Top of THE DATA

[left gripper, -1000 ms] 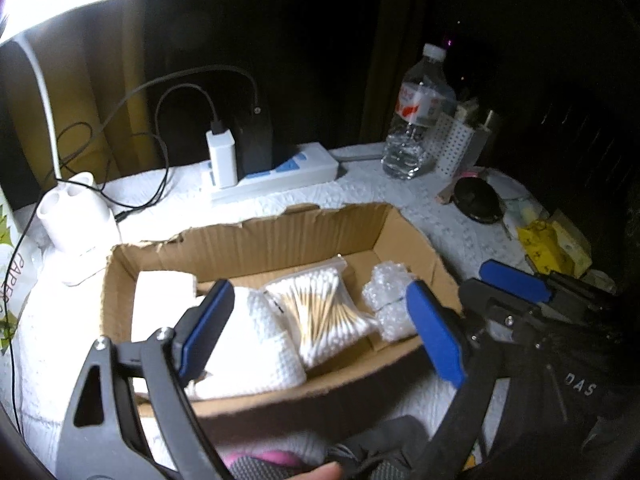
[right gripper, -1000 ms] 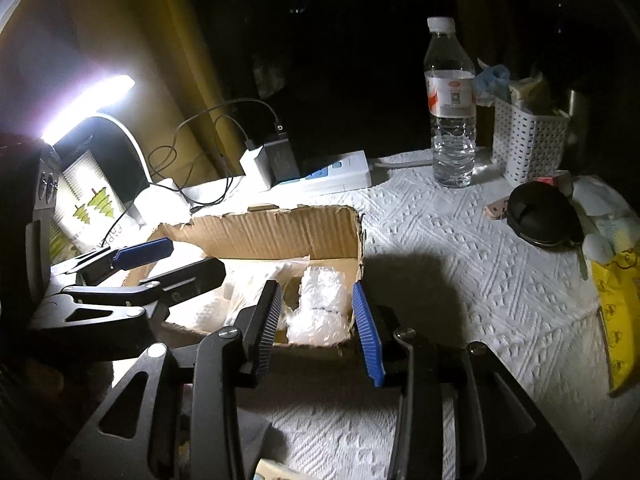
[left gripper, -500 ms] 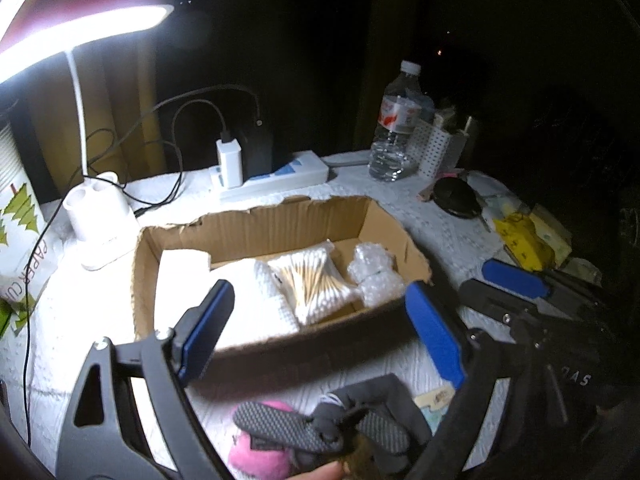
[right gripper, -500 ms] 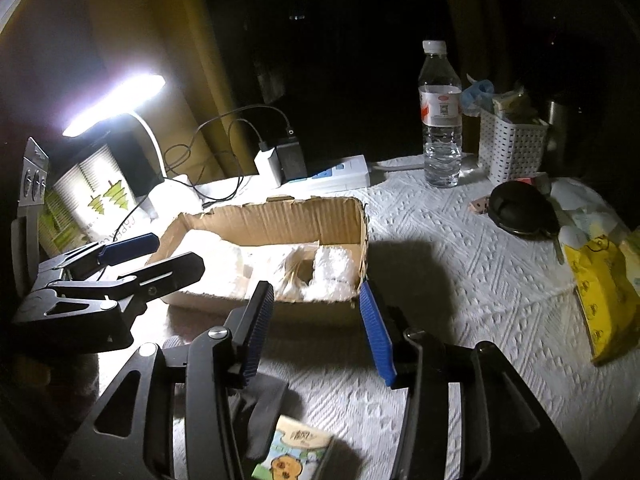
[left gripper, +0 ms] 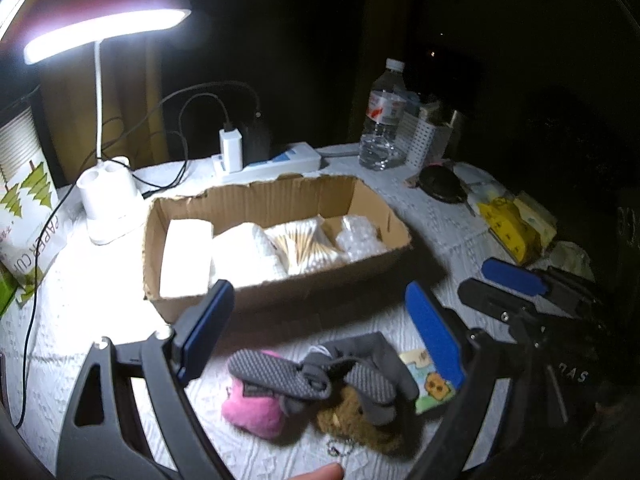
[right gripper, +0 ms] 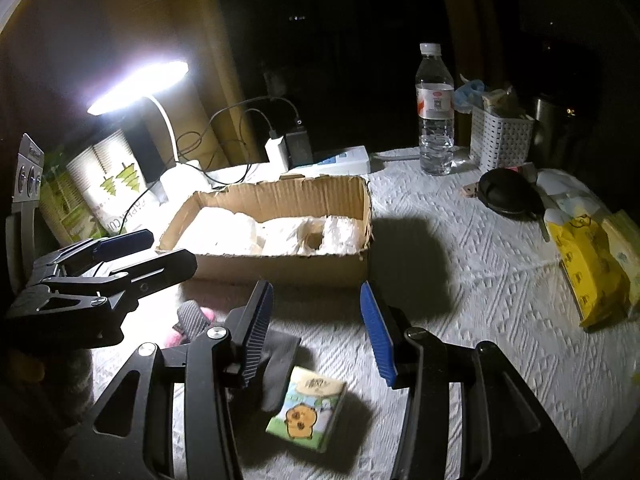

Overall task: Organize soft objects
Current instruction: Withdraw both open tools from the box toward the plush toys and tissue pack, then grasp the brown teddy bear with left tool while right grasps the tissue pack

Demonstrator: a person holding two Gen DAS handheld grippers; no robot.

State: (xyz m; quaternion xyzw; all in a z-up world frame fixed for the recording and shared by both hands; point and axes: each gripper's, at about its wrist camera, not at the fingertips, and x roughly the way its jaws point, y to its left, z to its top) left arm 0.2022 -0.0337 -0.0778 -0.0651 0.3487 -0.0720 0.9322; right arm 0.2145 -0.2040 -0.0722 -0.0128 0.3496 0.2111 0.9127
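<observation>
A cardboard box (left gripper: 276,296) (right gripper: 280,270) on the white tablecloth holds a white pad (left gripper: 186,254), a white cloth (left gripper: 248,254), a bag of cotton swabs (left gripper: 304,246) and bubble wrap (left gripper: 358,240). In front of it lie grey gloves (left gripper: 320,376), a pink plush (left gripper: 252,408), a brown plush (left gripper: 352,420) and a small tissue pack (right gripper: 306,414) (left gripper: 430,384). My left gripper (left gripper: 320,336) is open and empty above the gloves. My right gripper (right gripper: 316,332) is open and empty above the tissue pack.
A lit desk lamp (left gripper: 108,200) stands left of the box, with a paper-cup sleeve (left gripper: 28,216) beside it. Behind are a power strip (left gripper: 272,162), water bottle (right gripper: 434,112) and white basket (right gripper: 500,140). A black case (right gripper: 508,196) and yellow packet (right gripper: 588,268) lie right.
Both grippers have pulled back and up from the box. The gloves, plushes and tissue pack in front of the box have come into view. Both stay open and empty.
</observation>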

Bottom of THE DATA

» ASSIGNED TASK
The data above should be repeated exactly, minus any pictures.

» YOUR RESPONSE
[left gripper, -1000 ms] 
[right gripper, -1000 ms] 
[left gripper, -500 ms] 
[right gripper, -500 ms] 
[left gripper, +0 ms] 
[right gripper, +0 ms] 

Overall task: Organize soft objects
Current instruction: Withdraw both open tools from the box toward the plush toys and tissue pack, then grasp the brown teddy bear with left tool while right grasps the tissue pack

Demonstrator: a person holding two Gen DAS handheld grippers; no robot.

State: (xyz m; quaternion xyzw; all in a z-up world frame fixed for the recording and shared by both hands; point and axes: each gripper's, at about its wrist camera, not at the fingertips, and x roughly the way its jaws point, y to its left, z to its top) left arm 0.2022 -0.0337 -0.0778 -0.0651 0.3487 -0.0720 0.9322; right arm 0.2145 -0.2040 -0.0722 -0.0128 0.3496 0.2111 0.9127
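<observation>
A cardboard box (left gripper: 276,296) (right gripper: 280,270) on the white tablecloth holds a white pad (left gripper: 186,254), a white cloth (left gripper: 248,254), a bag of cotton swabs (left gripper: 304,246) and bubble wrap (left gripper: 358,240). In front of it lie grey gloves (left gripper: 320,376), a pink plush (left gripper: 252,408), a brown plush (left gripper: 352,420) and a small tissue pack (right gripper: 306,414) (left gripper: 430,384). My left gripper (left gripper: 320,336) is open and empty above the gloves. My right gripper (right gripper: 316,332) is open and empty above the tissue pack.
A lit desk lamp (left gripper: 108,200) stands left of the box, with a paper-cup sleeve (left gripper: 28,216) beside it. Behind are a power strip (left gripper: 272,162), water bottle (right gripper: 434,112) and white basket (right gripper: 500,140). A black case (right gripper: 508,196) and yellow packet (right gripper: 588,268) lie right.
Both grippers have pulled back and up from the box. The gloves, plushes and tissue pack in front of the box have come into view. Both stay open and empty.
</observation>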

The exercise requires no additional content.